Ao longo do romance, os personagens de Shelley permanecem, ironicamente, otimistas. Eles não sabem que estão em um livro chamado The Last Man, e - com exceção do narrador Lionel Verney - suas chances de sobrevivência são inexistentes. Eles se apegam a uma ingênua esperança de que esse desastre crie novas formas de vida idílicas, um relacionamento mais equitativo e compassivo entre as classes e as famílias.

Mas isso é uma miragem. Em vez de fazer um esforço para reconstruir a civilização, os poupados na primeira onda da praga adotam uma abordagem egoísta e hedonista da vida.

As “ocupações da vida se foram”, escreve Shelley, “mas as diversões permaneceram; o prazer pode ser prolongado até a beira do túmulo ”.

Nenhum deus na desesperança

O mundo despovoado de Shelley rapidamente se torna um deus. No poema de Thomas Campbell The Last Man (1823) o único humano sobrevivente desafia um "universo que escurece" a:

saciar sua imortalidade

Ou sacuda sua confiança em Deus.

Ao perceberem que "as espécies do homem devem perecer", as vítimas da praga de Shelley se tornam bestiais.

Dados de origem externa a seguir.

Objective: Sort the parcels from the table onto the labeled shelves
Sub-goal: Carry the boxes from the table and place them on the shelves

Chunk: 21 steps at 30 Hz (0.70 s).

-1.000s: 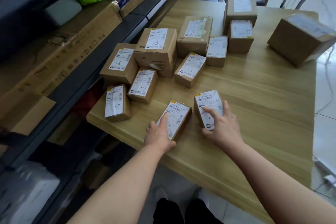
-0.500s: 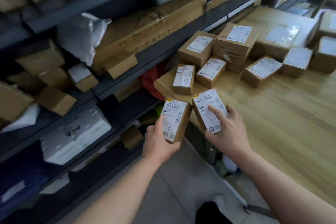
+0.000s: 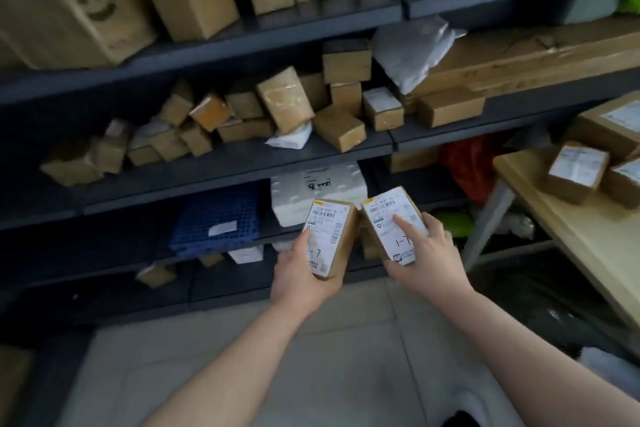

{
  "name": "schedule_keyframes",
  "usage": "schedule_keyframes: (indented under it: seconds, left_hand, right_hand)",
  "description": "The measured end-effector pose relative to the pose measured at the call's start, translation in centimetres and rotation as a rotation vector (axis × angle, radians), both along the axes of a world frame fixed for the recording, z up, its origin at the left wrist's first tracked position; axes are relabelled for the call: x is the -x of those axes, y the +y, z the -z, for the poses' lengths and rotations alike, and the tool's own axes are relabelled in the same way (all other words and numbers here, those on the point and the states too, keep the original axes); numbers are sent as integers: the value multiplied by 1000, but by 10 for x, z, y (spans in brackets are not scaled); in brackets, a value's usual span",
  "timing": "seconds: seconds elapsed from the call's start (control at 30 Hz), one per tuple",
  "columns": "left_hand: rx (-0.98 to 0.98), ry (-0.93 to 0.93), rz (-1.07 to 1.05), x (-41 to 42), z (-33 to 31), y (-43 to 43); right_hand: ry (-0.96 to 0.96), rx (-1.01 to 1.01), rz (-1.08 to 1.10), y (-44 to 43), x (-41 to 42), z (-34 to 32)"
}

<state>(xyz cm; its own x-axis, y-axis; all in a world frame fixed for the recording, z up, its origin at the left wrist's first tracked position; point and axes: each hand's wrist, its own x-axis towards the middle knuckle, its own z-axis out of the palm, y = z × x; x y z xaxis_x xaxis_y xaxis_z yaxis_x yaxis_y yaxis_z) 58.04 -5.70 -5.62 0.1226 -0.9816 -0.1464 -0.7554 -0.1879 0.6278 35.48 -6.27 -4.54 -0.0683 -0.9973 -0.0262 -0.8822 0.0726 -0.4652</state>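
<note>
I face dark grey shelves (image 3: 221, 48) stacked with brown parcels. My left hand (image 3: 298, 274) grips a small brown parcel (image 3: 329, 236) whose white label reads 1-7. My right hand (image 3: 429, 253) grips a second small parcel (image 3: 388, 215), also marked 1-7, with the index finger lying across its label. Both parcels are held side by side in front of the lower shelves, above the floor. The wooden table (image 3: 581, 239) stands at the right edge with more labelled parcels (image 3: 578, 173) on it.
The middle shelf holds several small brown boxes (image 3: 287, 104) and a white bag (image 3: 412, 48). Lower down sit a white foam box (image 3: 318, 191) and a blue crate (image 3: 221, 215). A large marked carton (image 3: 76, 0) fills the top left. Pale floor tiles (image 3: 346, 357) lie below.
Both hands lifted their parcels off the table and carried them left to the shelves. The view swung left, so the table now sits at the right edge.
</note>
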Motion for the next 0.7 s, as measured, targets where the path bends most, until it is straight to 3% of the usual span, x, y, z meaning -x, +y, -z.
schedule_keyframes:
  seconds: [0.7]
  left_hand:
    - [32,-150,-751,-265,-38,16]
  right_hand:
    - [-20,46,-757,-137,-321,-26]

Indo contra o grão de Individualismo iluministaShelley insiste que a humanidade depende da comunidade. Quando o “vaso da sociedade é destruído”, os sobreviventes individuais perdem toda a esperança.

O romance de Shelley nos pede para imaginar um mundo em que os humanos se extinguem e o mundo pareça melhor para ele, fazendo com que o último sobrevivente questione seu direito à existência.

Por fim, o romance de Shelley insiste em duas coisas: em primeiro lugar, nossa humanidade é definida não pela arte, pela fé ou pela política, mas pela base de nossas comunidades, nossos sentimentos e compaixão.

Em segundo lugar, pertencemos a apenas uma das muitas espécies na Terra e precisamos aprender a pensar no mundo natural como existindo não apenas para os usos da humanidade, mas por si só.

Nós humanos, o romance de Shelley deixa claro, somos dispensáveis.A Conversação

Sobre o autor

Olivia Murphy, pesquisadora de pós-doutorado em inglês, Universidade de Sydney

Este artigo foi republicado a partir de A Conversação sob uma licença Creative Commons. Leia o artigo original.